ACTIVITY> Images should be left out, and everything else in the listing reproduced exactly.

DATA EXTRACT>
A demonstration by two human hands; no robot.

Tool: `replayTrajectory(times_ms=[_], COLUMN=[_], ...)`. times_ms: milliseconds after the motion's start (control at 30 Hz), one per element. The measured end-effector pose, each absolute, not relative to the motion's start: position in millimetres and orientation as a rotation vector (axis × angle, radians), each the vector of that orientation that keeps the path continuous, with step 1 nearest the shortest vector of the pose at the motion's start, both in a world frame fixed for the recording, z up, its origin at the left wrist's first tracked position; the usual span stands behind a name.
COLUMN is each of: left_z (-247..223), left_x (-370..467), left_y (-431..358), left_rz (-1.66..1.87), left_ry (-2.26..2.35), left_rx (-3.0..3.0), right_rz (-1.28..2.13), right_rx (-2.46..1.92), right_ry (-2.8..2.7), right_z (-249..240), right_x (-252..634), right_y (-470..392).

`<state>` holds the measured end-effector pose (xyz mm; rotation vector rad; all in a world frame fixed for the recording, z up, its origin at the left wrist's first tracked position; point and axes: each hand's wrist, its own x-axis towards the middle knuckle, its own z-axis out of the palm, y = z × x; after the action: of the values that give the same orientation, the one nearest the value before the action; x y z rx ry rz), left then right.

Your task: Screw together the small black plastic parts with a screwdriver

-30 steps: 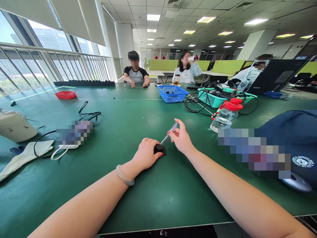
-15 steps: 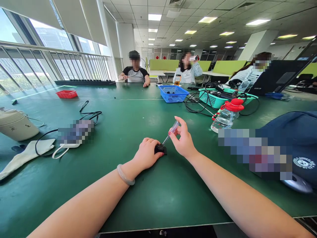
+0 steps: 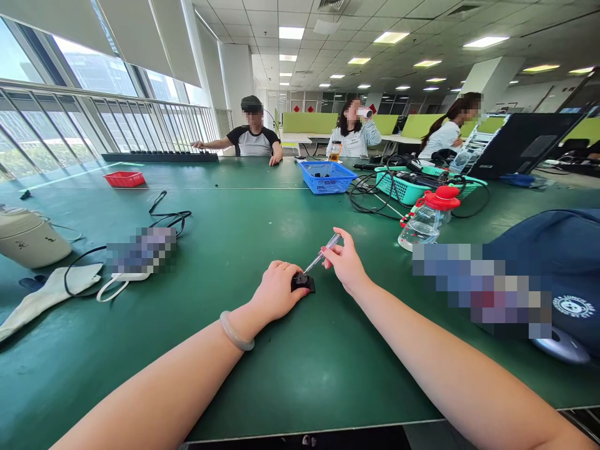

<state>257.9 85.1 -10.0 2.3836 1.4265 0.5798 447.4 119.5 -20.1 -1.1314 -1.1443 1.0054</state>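
My left hand (image 3: pixel 279 289) is closed around a small black part (image 3: pixel 304 284) and holds it down on the green table (image 3: pixel 272 387). What kind of part it is I cannot make out. Between the fingers of my right hand (image 3: pixel 345 262) is a slim screwdriver (image 3: pixel 323 252) with a clear handle. It slants down to the left, its tip at the top of the black part. Whether the tip sits in a screw is too small to see.
A blue basket (image 3: pixel 328 182), a green basket (image 3: pixel 398 187) with cables and a red-lidded bottle (image 3: pixel 424 219) stand ahead. To the right lies a dark blue bag (image 3: pixel 557 250); to the left, a red tray (image 3: pixel 124 179) and a beige container (image 3: pixel 32 237). Several people sit beyond.
My right hand has tipped the screwdriver lower, to a flatter slant. My left hand stays on the black part. Across the table, one person has stretched an arm out to the left.
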Motion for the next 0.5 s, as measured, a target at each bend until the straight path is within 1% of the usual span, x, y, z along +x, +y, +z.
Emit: replayTrajectory(times_ms=[500], left_z=[-10.1], left_x=[257.8], left_y=[84.0], left_rz=[0.59], left_ry=[1.381], left_rx=[2.396], right_rz=[1.148], right_rx=[-1.055], right_ry=[-1.144], right_z=[-14.5], right_x=[441.5], right_y=[113.1])
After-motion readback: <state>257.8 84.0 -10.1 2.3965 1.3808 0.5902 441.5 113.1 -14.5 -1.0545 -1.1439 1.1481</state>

RESPONSE AREA>
A demonstration by two human hands; no robot.

Tool: `replayTrajectory(times_ms=[_], COLUMN=[_], ...)`. times_ms: milliseconds after the motion's start (control at 30 Hz), one per element. The measured end-effector pose, each absolute, not relative to the motion's start: position in millimetres and orientation as a rotation vector (axis × angle, radians), each the vector of that orientation that keeps the path continuous, with step 1 nearest the shortest vector of the pose at the motion's start, both in a world frame fixed for the recording, z up, its origin at the left wrist's first tracked position; the usual span stands behind a name.
COLUMN is each of: left_z (-247..223), left_x (-370..467), left_y (-431..358), left_rz (-1.66..1.87), left_ry (-2.26..2.35), left_rx (-3.0..3.0), right_rz (-1.28..2.13), right_rx (-2.46..1.92), right_ry (-2.8..2.7), right_z (-249..240), right_x (-252..634), right_y (-470..392).

`<state>` holds the measured end-effector pose (xyz mm; rotation vector rad; all in a world frame fixed for the recording, z up, its origin at the left wrist's first tracked position; point and axes: each hand's wrist, its own x-axis towards the middle knuckle, its own z-axis out of the palm, y = z × x; after the action: of the values that give the same orientation, the one nearest the value before the action; x y z rx ry rz), left then right.

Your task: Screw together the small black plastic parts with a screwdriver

-30 steps: 
-15 steps: 
+0 steps: 

<state>257.9 85.1 -10.0 2.3836 1.4265 0.5798 447.4 119.5 -20.1 -1.1314 -1.1443 1.0054</state>
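My left hand (image 3: pixel 279 289) is closed around a small black part (image 3: pixel 304 284) and holds it down on the green table (image 3: pixel 272 387). What kind of part it is I cannot make out. Between the fingers of my right hand (image 3: pixel 345 262) is a slim screwdriver (image 3: pixel 323 252) with a clear handle. It slants down to the left, its tip at the top of the black part. Whether the tip sits in a screw is too small to see.
A blue basket (image 3: pixel 328 182), a green basket (image 3: pixel 398 187) with cables and a red-lidded bottle (image 3: pixel 424 219) stand ahead. To the right lies a dark blue bag (image 3: pixel 557 250); to the left, a red tray (image 3: pixel 124 179) and a beige container (image 3: pixel 32 237). Several people sit beyond.
My right hand has tipped the screwdriver lower, to a flatter slant. My left hand stays on the black part. Across the table, one person has stretched an arm out to the left.
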Motion for the next 0.5 s, as measured, a target at each bend until the straight path is within 1% of the usual span, x, y, z along +x, +y, +z.
Emit: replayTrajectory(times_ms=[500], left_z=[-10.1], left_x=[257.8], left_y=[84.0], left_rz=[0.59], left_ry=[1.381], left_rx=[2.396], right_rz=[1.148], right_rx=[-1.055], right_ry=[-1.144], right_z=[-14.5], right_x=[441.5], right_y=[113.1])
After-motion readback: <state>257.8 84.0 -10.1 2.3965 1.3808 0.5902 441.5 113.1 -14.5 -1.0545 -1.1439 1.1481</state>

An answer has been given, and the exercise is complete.